I am busy finalising things for the conference.
Spring is on it's way.
Oh. Sorry.
Spring is here in almost everywhere except Ballarat. I have heard it will arrive this weekend though.

Here are some pics of my boys. Ryley is obviously impressed. Braeden is being Braeden. Don't look at the mess in the background. Or the curtains that need fixing.









Tuesday, September 6, 2011

Sometimes there are things in life that you know must be happening for a reason. Yet at the time you just have no idea how there possibly could be a reason.
Sometimes you need to look a little deeper to realise that there is always a lesson to be learned during our toughest times.
Sometimes in order to experience and understand peace and happiness, you need to experience difficulty and hardship.

It's wierd, but I recently found my old diaries that I had kept hidden away for over ten years. What an eye opener to say the least. Somehow I have managed to predict some of my future (sure glad I wrote it all down). But the thing that stood out the most was how utterly sad I was during those years. Desperately sad. Unnoticably sad. How I got through those years I have no idea.

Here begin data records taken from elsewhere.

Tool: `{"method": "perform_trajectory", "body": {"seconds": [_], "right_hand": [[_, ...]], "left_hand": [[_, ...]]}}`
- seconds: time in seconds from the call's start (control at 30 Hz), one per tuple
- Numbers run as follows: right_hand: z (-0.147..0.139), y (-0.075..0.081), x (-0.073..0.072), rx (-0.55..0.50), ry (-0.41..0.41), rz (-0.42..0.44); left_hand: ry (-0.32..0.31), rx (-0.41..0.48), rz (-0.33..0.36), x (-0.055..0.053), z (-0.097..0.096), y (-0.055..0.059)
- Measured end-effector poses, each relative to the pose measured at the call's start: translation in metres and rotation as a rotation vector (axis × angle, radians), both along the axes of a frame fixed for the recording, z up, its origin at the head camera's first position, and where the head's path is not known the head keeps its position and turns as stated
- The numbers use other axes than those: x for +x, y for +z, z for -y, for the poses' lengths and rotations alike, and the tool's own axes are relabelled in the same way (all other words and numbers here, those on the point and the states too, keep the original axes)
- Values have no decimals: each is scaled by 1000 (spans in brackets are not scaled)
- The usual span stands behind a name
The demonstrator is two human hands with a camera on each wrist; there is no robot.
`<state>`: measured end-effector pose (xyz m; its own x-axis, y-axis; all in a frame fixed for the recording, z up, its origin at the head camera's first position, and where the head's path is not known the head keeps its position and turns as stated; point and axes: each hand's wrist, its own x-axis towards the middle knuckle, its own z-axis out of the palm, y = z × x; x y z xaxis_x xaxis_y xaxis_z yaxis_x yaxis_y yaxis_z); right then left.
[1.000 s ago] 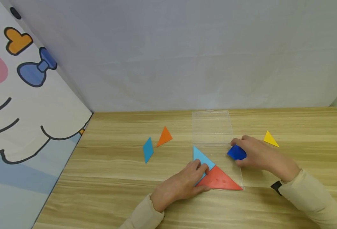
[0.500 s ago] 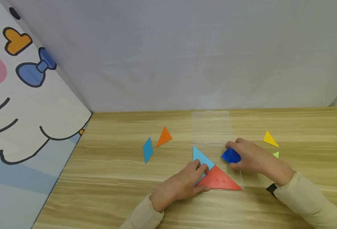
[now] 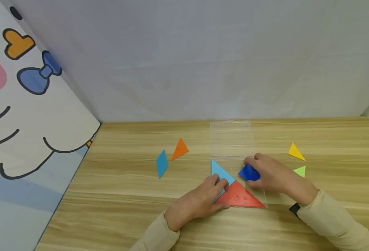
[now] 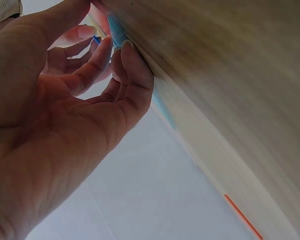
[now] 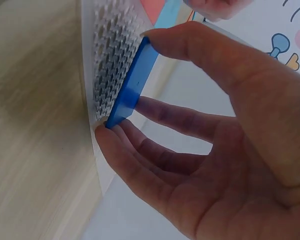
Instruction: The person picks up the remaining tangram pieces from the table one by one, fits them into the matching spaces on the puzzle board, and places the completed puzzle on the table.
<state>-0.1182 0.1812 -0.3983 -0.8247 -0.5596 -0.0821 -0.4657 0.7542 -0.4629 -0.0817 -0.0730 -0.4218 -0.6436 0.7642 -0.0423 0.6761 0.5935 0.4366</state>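
My right hand pinches a dark blue tangram tile between thumb and fingers, over the right side of a clear plastic case. In the right wrist view the blue tile tilts against the case's textured base. A light blue triangle and a red triangle lie edge to edge in the base. My left hand rests with bent fingertips on the light blue triangle, its thumb at the red one's front edge. In the left wrist view those fingertips touch the light blue triangle.
Left of the case lie a blue parallelogram and an orange triangle. On the right are a yellow triangle and a green piece, partly covered by my right hand. A pale wall rises behind the table.
My right hand has moved left and slightly nearer with the blue tile, toward the light blue and red triangles. The green piece has come into sight behind it. The left hand stays put.
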Motion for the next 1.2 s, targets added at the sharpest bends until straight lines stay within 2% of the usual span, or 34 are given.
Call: {"method": "perform_trajectory", "body": {"seconds": [0.57,1.2], "right_hand": [[4,-8,4,-16,50,-78],[0,-9,5,-22,88,-40]], "left_hand": [[4,-10,6,-1,0,0],[-8,20,2,-1,1,-2]]}}
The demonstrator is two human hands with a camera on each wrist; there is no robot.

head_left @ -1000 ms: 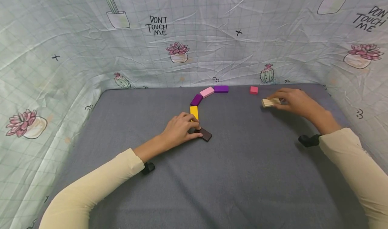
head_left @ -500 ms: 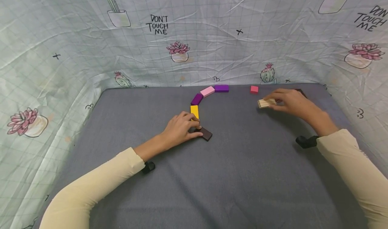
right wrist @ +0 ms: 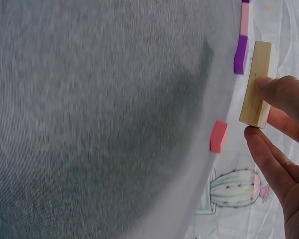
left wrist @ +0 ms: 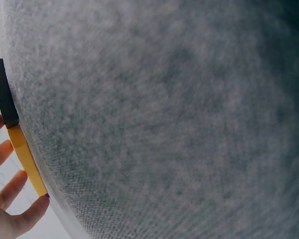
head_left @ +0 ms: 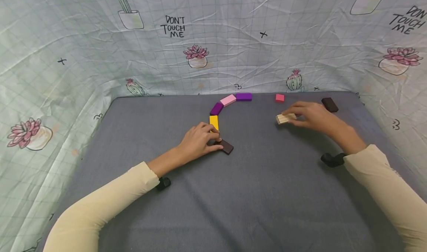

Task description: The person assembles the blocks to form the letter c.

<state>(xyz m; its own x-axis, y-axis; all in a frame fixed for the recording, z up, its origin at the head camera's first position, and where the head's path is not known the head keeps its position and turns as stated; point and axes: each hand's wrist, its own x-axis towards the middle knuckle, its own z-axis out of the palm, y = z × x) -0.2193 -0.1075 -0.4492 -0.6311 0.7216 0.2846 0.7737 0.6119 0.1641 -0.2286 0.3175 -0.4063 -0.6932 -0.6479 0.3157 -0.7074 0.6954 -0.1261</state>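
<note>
My left hand [head_left: 199,140] is over the near end of a curved row of blocks, its thumb and index finger gripping a dark brown block [head_left: 227,146]. Its other fingers lie along the yellow block [head_left: 214,122], which abuts the brown one in the left wrist view and is partly covered in the head view. Between thumb and fingers, my right hand [head_left: 315,115] pinches a plain wooden block [right wrist: 255,89], held above the cloth. Beyond the yellow block, the row continues with a dark purple block [head_left: 217,108], a pink block [head_left: 228,100] and a violet block [head_left: 244,97].
A small red block [head_left: 279,98] lies near the back edge, right of the row. Farther right is another dark brown block [head_left: 330,104]. Grey cloth [head_left: 253,196] covers the table, and a printed curtain [head_left: 230,40] rises behind it.
My right hand has moved left and slightly nearer with the wooden block, uncovering the dark brown block at the back right. The left hand has stayed in place.
</note>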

I also discovered something absolutely awesome though.
Becoming pregnant with Ryley was the turning point. It marked a new beginning. It was the best thing that could ever have happened to me. It was the point at which my life took on meaning. Despite the challenges I have had thrown my way over the past 9 years, I have never ever reached that desperately sad point again. Ever.

Having a child with a disability is bloody hard at times. But I am so lucky. Lucky that Ryley chose me to be his mother. Lucky that Braeden chose me too. And Lucky that I am still here to tell the tale.

September 15 is RU OK day. You can click on the link here: RUOK

It is to raise awareness of suicide and depression. Sometimes all it takes is to ask someone if they are ok. Listen and let them know you care.
We live in a society that struggles with the idea of community. We are so caught up talking through social media that we often forget how to have conversations in real life.
I urge you to take the time to ask someone if they are ok. Not just on this day, but always.